I'm writing a very limited-purpose web application that stores about 10-20k user-submitted articles (typically 500-700 words). At any time, any user should be able to perform searches on tags and keywords, edit any part of any article (metadata, text, or tags), or download a copy of the entire database that is recent up-to-the-hour. (It can be from a cache as long as it is updated hourly.) Activity tends to happen in a few unpredictable spikes over a day (wherein many users download the entire database simultaneously requiring 100% availability and fast downloads) and itermittent weeks of low activity. This usage pattern is set in stone.
Is GAE a wise choice for this application? It appeals to me for its low cost (hopefully free), elasticity of scale, and professional management of most of the stack. I like the idea of an app engine as an alternative to a host.
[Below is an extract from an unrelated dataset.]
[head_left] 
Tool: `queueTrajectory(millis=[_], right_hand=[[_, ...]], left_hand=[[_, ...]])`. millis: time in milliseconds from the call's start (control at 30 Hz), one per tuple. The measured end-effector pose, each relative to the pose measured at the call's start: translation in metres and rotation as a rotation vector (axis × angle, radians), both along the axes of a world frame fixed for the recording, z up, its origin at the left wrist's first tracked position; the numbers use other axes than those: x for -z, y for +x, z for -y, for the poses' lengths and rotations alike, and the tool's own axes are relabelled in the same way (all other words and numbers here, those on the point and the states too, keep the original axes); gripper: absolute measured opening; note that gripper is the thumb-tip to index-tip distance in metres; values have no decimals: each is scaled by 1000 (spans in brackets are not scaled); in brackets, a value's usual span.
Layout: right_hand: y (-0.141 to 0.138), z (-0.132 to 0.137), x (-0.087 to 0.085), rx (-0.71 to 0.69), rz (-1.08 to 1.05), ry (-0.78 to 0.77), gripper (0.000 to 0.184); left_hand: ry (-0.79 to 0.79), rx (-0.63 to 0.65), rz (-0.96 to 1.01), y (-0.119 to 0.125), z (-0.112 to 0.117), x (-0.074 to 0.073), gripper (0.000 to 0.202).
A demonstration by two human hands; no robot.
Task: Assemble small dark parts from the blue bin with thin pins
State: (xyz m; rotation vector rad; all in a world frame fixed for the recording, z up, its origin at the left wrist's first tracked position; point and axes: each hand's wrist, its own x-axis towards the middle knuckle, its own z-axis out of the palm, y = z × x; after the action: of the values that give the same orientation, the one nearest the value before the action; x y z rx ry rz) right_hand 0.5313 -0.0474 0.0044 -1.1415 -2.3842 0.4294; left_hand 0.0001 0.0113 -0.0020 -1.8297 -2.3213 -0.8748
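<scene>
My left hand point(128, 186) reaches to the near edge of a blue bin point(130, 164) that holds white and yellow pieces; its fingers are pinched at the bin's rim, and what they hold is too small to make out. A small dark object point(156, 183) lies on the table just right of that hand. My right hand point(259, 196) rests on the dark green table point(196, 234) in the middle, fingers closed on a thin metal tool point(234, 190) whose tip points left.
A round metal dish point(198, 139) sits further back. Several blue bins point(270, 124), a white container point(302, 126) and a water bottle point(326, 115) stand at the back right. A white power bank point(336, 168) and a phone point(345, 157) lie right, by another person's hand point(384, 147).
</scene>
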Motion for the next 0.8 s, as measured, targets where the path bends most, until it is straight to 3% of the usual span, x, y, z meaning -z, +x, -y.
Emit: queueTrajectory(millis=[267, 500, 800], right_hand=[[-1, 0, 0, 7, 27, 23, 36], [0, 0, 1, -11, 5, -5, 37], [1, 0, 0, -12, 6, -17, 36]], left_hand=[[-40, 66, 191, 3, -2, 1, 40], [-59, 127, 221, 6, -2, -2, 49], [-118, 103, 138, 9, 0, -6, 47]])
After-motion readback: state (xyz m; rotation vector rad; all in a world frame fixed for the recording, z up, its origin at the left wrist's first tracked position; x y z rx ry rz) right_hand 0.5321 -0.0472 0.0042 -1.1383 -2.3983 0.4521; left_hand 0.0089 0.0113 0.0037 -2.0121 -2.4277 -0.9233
However, the excessive limitations and quotas on all manner of datastore usage concern me, as does the trade-off between strong and eventual consistency imposed by the datastore's distributed architecture.
Is there a way to fit this application into GAE? Should I use the ndb API instead of the plain datastore API? Or are the requirements so data-intensive that GAE is more expensive than hosts like Webfaction?
As long as you don't require full text search on the articles (which is currently still marked as experimental and limited to ~1000 queries per day), your usage scenario sounds like it would fit just fine in App Engine.
stores about 10-20k user-submitted articles (typically 500-700 words)
Maximum entity size in App Engine is 1 MB, so as long as the total size of the article is lower than that, it should not be a problem. Also, the cost for reading data in is not tied to the size of the entity but to the number of entities being read.
At any time, any user should be able to perform searches on tags and keywords.
Again, as long as the search on the tags and keywords are not full text searches, App Engine's datastore queries could handle these kind of searches efficiently. If you want to search on both tags and keywords at the same time, you would need to build a composite index for both fields. This could increase your write cost.
download a copy of the entire database that is recent up-to-the-hour.
You could use cron/scheduled task to schedule a hourly dump to the blobstore. The cron could be targeted to a backend instance if your dump takes more than 60 seconds to be finished. Do remember that with each dump, you would need to read all entities in the database, and this means 10-20k read ops per hour. You could add a timestamp field to your entity, and have your dump servlet query for anything newer than the last dump instead to save up read ops.
Activity tends to happen in a few unpredictable spikes over a day (wherein many users download the entire database simultaneously requiring 100% availability and fast downloads) and itermittent weeks of low activity.
This is where GAE shines, you could have very efficient instance usages with GAE in this case.
I don't think your application is particularly "database-heavy".
500-700 words is only a few KB of data.
I think GAE is a good fit.
You could store each article as a textproperty on an entity, with tags in a listproperty. For searching text you could use the search service https://developers.google.com/appengine/docs/python/search/ (which currently has quota limits).
Not 100% sure about downloading all the data, but I think you could store all the data in the blobstore (possibly as pdf?) and then allow users to download that blob.
I would choose NDB over regular datastore, mostly for the built-in async functionality and caching.
Regarding staying below quota, it depends on how many people are accessing the site and how much data they download/upload.